Further, the doula-centric approach is also unique, and Mae has made progress ahead of other players in building out a bench of doula talent. While there are several players in the maternal health market broadly, Mae’s approach is unique in its focus on optimizing doula benefits for Medicaid populations. Doula support has been directly linked to improved health outcomes as women who give birth with a doula present have a 22% lower risk of undergoing a c-section. By employing this model, there is significant impact potential in a market that not many companies have been willing to focus on. Lastly, the team is extremely impact motivated and brings relevant lived experience to the platform. Founder and CEO Maya Hardigan has prior experience on the innovation team at Pfizer and as the mother of three young girls, she has personally experienced the inequities that she is trying to address.
Impact
Mae aims to elevate the standard of maternal health care for Black women, with a focus on improving maternal health outcomes. Believing that many of the disparities Black women face are driven by biases in care, its model prioritizes on-the-ground support from community-based doulas who are known to improve pregnancy experiences and outcomes.
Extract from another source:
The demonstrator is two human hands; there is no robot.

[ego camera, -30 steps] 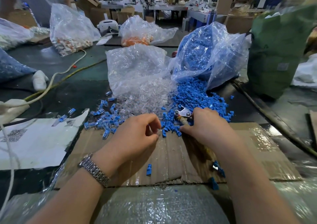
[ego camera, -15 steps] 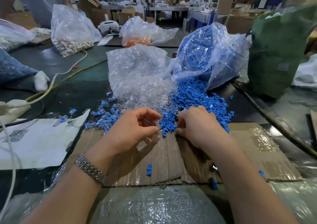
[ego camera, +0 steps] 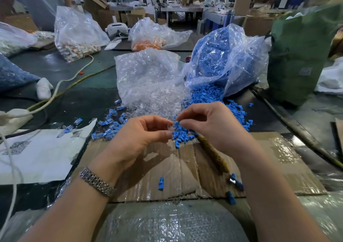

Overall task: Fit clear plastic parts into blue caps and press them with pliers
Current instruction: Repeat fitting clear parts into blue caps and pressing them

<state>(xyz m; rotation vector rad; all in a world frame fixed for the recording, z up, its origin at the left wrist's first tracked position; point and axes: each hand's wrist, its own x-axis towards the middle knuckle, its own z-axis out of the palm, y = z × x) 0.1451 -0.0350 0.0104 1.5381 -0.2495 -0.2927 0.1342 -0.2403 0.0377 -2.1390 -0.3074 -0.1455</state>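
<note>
Both hands have lifted off the blue pile since half a second ago and now meet just above it; the pliers head that showed at the right fingers a second ago is no longer visible there.

Far left of the grip: white paper sheet on the table, with a few assembled pieces lying at its upper edge.

Left hand: fingers curled, thumb and forefinger pinching a clear plastic part, narrow grip. A metal watch band sits on that wrist.

Right hand: fingers curled, fingertips pinching a blue cap directly against the clear part. The two pieces touch; cannot tell whether one is seated in the other.

Just below the grip: loose blue caps on the cardboard sheet. Behind the grip: clear-parts bag with its spill of clear pieces. Behind and right: blue-caps bag, spilling toward the right hand.

Below the right hand: pliers handle runs diagonally under the palm and forearm; whether the palm holds it, cannot tell. A single cap lies below the grip, nearer the body.
</note>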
Mae has already begun to demonstrate improvements, and its solution is linked to reduction in maternity cost of care, improvements in health performance metrics (HEDIS metrics), and enhanced member literacy, satisfaction and engagement. From an access perspective, at the time of investment, Mae’s enterprise users were 100% Medicaid patients, and several quantitative measures suggest that the approach is driving positive health outcomes amongst this population. Specifically, Mae has shown a 31% reduction in c-section rates and a 58% reduction in preterm birth rates amongst its users.
While not specific to Mae, many of the tactics Mae is employing have demonstrated a direct link to an improvement in clinical outcomes. For instance: women who attend a childbirth education classes are 26% more likely to have a vaginal delivery than those who do not; women who have a birth plan are 98% more likely to have a vaginal delivery than those who do not; and, mothers who use a lactation consultant are almost 71% more likely to exclusively breastfeed within the first month of the baby’s life. Thus, with time, Mae expects to collect additional data to prove its positive impact on health outcomes.
Our investment in Mae Health was part of a fundraising round led by Jumpstart Nova.